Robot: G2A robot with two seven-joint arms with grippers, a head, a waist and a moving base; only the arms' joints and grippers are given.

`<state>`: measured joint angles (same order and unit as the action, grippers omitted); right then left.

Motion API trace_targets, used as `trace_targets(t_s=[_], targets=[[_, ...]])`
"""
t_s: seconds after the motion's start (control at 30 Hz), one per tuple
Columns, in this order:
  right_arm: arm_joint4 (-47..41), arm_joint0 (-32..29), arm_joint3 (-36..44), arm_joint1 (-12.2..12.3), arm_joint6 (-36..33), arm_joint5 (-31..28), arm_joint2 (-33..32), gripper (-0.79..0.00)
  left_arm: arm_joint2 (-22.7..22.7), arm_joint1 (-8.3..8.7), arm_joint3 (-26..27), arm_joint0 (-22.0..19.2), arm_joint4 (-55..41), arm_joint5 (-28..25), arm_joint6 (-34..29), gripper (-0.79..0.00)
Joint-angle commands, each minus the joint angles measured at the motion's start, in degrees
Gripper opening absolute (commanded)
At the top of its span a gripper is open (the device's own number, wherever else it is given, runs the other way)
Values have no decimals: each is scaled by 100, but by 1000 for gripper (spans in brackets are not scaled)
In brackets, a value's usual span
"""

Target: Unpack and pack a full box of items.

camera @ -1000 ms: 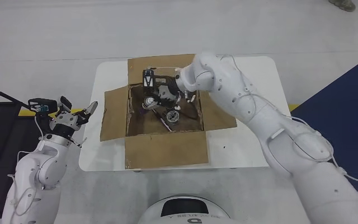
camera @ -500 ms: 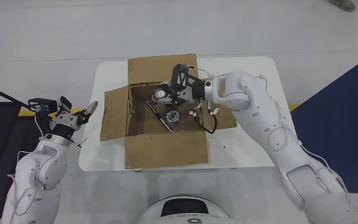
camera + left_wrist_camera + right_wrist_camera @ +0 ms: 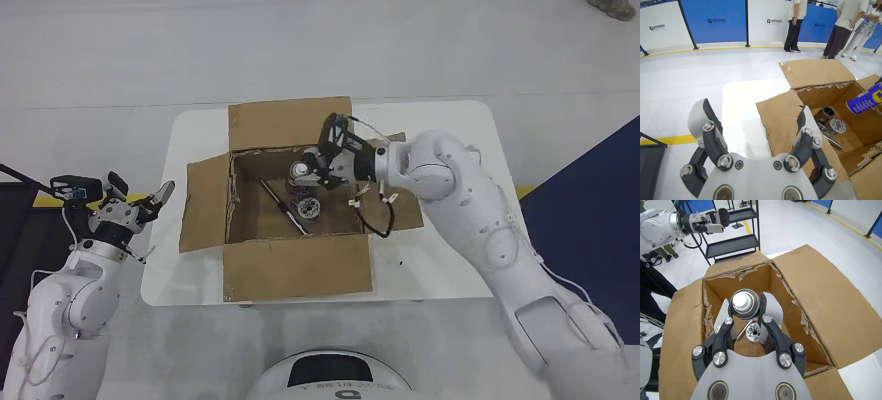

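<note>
- Cardboard box [image 3: 290, 265]: brown and open, its four flaps spread outward with ragged, torn edges; it stands at the centre of the top view frame
- Spray can [image 3: 300, 172]: blue with a yellow patch and a silver rimmed end; tilted, raised over the upper part of the box's opening, clamped between the fingers of the right gripper [image 3: 318, 170]
- Flanged metal disc [image 3: 308, 208]: silvery, pierced with holes, on the box floor near its middle
- Thin metal rod [image 3: 283, 205]: lies slantwise on the floor, just left of the disc
- Dark cylinder [image 3: 827, 114]: a short tube, open end showing, on the floor beside the disc
</note>
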<state>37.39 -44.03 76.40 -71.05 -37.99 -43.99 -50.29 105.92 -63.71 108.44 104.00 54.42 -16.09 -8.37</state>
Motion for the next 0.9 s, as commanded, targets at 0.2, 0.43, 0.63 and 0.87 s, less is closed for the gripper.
trace_targets(t_s=[0.2, 0.43, 0.63, 0.87], targets=[[-858, 927, -1436, -434, -328, -320, 992, -785, 0, 0, 0, 0, 0, 0, 0, 0], [-1244, 1466, -2610, -894, -270, -662, 1689, -785, 0, 0, 0, 0, 0, 0, 0, 0], [-1218, 1796, -3513, -1320, -20, -870, 2148, -785, 0, 0, 0, 0, 0, 0, 0, 0], [-831, 1963, -4290, -1758, 524, -858, 2500, -785, 0, 0, 0, 0, 0, 0, 0, 0]])
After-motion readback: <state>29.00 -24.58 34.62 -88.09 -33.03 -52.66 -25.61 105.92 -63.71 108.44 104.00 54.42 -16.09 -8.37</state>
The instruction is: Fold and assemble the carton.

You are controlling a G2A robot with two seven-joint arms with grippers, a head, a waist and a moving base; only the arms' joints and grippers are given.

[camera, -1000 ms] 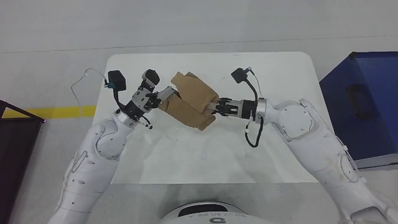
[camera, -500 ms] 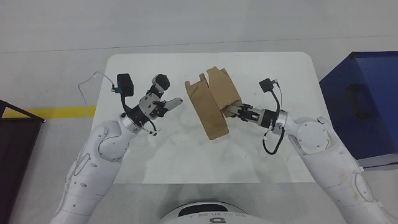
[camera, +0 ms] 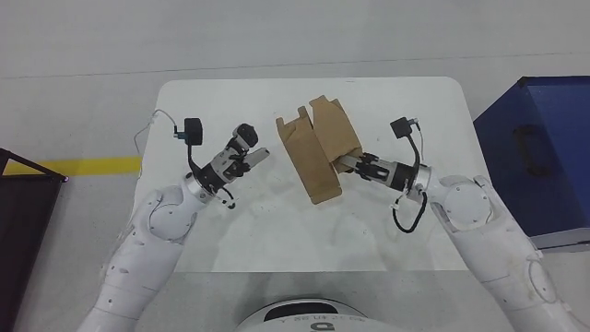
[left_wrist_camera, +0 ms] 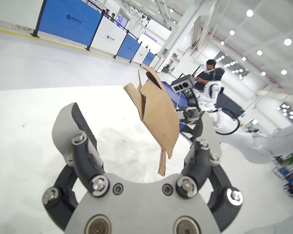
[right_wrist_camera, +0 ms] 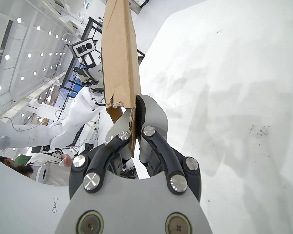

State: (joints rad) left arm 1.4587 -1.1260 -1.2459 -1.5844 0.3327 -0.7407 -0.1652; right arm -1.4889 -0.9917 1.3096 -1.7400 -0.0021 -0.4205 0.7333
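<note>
"Where's the carton [camera: 318,152] at?"

"Not yet squared up, held above the table's [camera: 277,231] middle. The right gripper [camera: 350,164] is pinching its edge. The left gripper [camera: 253,155] hangs spread nearby, apart from it."

"Next?"

"I'd say the left needs a flap."

The carton [camera: 318,152] is a brown corrugated cardboard blank, mostly flat and not yet formed into a box. It is held tilted on edge over the middle of the worktop [camera: 277,231], not lying flat. The right hand [camera: 351,163] clamps one torn, frayed edge of a panel between its fingers. Slit-separated flaps project from the end farther from the robot, and one narrow flap hangs at the lower end.
</note>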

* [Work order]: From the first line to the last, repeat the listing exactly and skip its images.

* [Response below]:
Robot: G2A robot with two seven-joint arms with grippers, a head, a waist and a moving base; only the arms' joints and grippers are given.

`<state>`: measured joint angles (same order and unit as the action, grippers omitted); right then left.

Motion API trace_targets, used as `trace_targets(t_s=[_], targets=[[_, ...]])`
"""
t_s: seconds after the motion's start (control at 30 Hz), one per tuple
Columns, in this order:
  right_arm: arm_joint4 (-47..41), arm_joint0 (-32..29), arm_joint3 (-36..44), arm_joint1 (-12.2..12.3), arm_joint6 (-36..33), arm_joint5 (-31..28), arm_joint2 (-33..32), gripper (-0.79..0.00)
  left_arm: arm_joint2 (-22.7..22.7), arm_joint1 (-8.3..8.7), arm_joint3 (-26..27), arm_joint0 (-22.0..19.2), arm_joint4 (-55..41), arm_joint5 (-28..25), arm_joint6 (-34..29), gripper (-0.79..0.00)
Joint-angle commands, each minus the joint angles measured at the motion's start, in degrees
Gripper opening absolute (commanded)
At the top of its span a gripper is open (the device's own number, wherever else it is given, runs the other way)
Values have no decimals: each is scaled by 100, but by 1000 for gripper (spans in brackets are not scaled)
In brackets, a value's usual span
"""

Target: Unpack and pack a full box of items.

camera @ -1000 ms: 
camera @ -500 ms: 
camera + left_wrist_camera + right_wrist_camera @ +0 ms: 

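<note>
- Cardboard box [image 3: 290, 265]: brown and open, its four flaps spread outward with ragged, torn edges; it stands at the centre of the top view frame
- Spray can [image 3: 300, 172]: blue with a yellow patch and a silver rimmed end; tilted, raised over the upper part of the box's opening, clamped between the fingers of the right gripper [image 3: 318, 170]
- Flanged metal disc [image 3: 308, 208]: silvery, pierced with holes, on the box floor near its middle
- Thin metal rod [image 3: 283, 205]: lies slantwise on the floor, just left of the disc
- Dark cylinder [image 3: 827, 114]: a short tube, open end showing, on the floor beside the disc
</note>
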<state>37.39 -44.03 76.40 -71.05 -37.99 -43.99 -50.29 105.92 -63.71 108.44 104.00 54.42 -16.09 -8.37</state>
Motion for the next 0.9 s, as commanded, targets at 0.2, 0.43, 0.63 and 0.87 s, less is closed for the gripper.
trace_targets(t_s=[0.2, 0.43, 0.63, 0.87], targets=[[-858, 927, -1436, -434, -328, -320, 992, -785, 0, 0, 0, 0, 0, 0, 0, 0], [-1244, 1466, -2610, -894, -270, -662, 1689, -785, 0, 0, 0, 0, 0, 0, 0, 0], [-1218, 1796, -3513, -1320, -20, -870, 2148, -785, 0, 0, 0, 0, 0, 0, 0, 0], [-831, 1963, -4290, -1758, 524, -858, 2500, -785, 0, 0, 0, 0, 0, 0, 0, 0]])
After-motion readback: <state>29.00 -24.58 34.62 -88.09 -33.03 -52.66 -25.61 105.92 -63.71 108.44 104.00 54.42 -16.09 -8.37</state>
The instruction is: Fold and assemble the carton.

You are controlling a G2A robot with two seven-joint arms with grippers, a head, a waist and a moving base; only the arms' joints and grippers are given.

[camera, -1000 ms] 
[camera, -500 ms] 
[camera, +0 ms] 
[left_wrist_camera, +0 ms] 
[right_wrist_camera, +0 ms] 

State: (joints rad) left arm 1.4587 -1.1260 -1.2459 -1.5844 0.3327 -0.7407 -0.1652; right arm -1.4889 -0.9917 1.3096 -1.7400 -0.0021 -0.4205 0.7333
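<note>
"Where's the carton [camera: 318,152] at?"

"Not yet squared up, held above the table's [camera: 277,231] middle. The right gripper [camera: 350,164] is pinching its edge. The left gripper [camera: 253,155] hangs spread nearby, apart from it."

"Next?"

"I'd say the left needs a flap."

The carton [camera: 318,152] is a brown corrugated cardboard blank, mostly flat and not yet formed into a box. It is held tilted on edge over the middle of the worktop [camera: 277,231], not lying flat. The right hand [camera: 351,163] clamps one torn, frayed edge of a panel between its fingers. Slit-separated flaps project from the end farther from the robot, and one narrow flap hangs at the lower end.
</note>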

The response to the exercise is now complete.